Tips for lab 5
Reflections as we dig deeper into the grammar and some context sensitive checking...
- I've posted lab 4 sample solutions if you've got leftover problems
with the tokenizing or basic parsing of the grammar
- When using the $< ItemInfo.whatever >i notation, if you have blocks of C
interleaved with the RHS elements those count when you're calculating positions,
e.g. for
X: A { printf("Hi"); } B C ;
X is index $, A is index 1, B is index 3 and C is index 4.
- In the makefile if you add the -v option to the yacc command (yacc -v ......)
then it produces an additional file, y.output, that shows the structure of the FSM it builds
and the relationship to the grammar rules (can help weird yacc/lex debugging issues).

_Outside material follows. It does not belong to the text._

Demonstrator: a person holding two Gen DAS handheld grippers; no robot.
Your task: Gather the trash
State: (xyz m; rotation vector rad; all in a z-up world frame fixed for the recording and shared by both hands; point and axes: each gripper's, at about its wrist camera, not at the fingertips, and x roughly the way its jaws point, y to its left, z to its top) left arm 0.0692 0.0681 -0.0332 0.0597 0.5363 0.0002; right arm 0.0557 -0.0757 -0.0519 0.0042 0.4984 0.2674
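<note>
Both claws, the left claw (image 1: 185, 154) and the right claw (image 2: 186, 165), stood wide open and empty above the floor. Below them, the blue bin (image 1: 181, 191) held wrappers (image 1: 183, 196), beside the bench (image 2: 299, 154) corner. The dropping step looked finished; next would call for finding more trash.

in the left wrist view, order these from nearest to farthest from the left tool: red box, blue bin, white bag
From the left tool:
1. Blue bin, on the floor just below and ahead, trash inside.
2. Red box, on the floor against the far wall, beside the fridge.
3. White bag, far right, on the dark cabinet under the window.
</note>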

- The nonterminal identlist is currently used both inside the formalparams
(where they'll need to get inserted into the symbol table) and inside the readstmt
(where they'll need to be looked up to make sure they're already in the symbol table).
It might be helpful to create a separate nonterminal and pair of rules for the
formal parameters, e.g.
formalplist --> IDENT
formalplist --> IDENT formalplist
and change identlist to formalplist inside the formalparams rule. That way you can
use lookup on the IDENTs in identlist and insert on the IDENTs in formalplist.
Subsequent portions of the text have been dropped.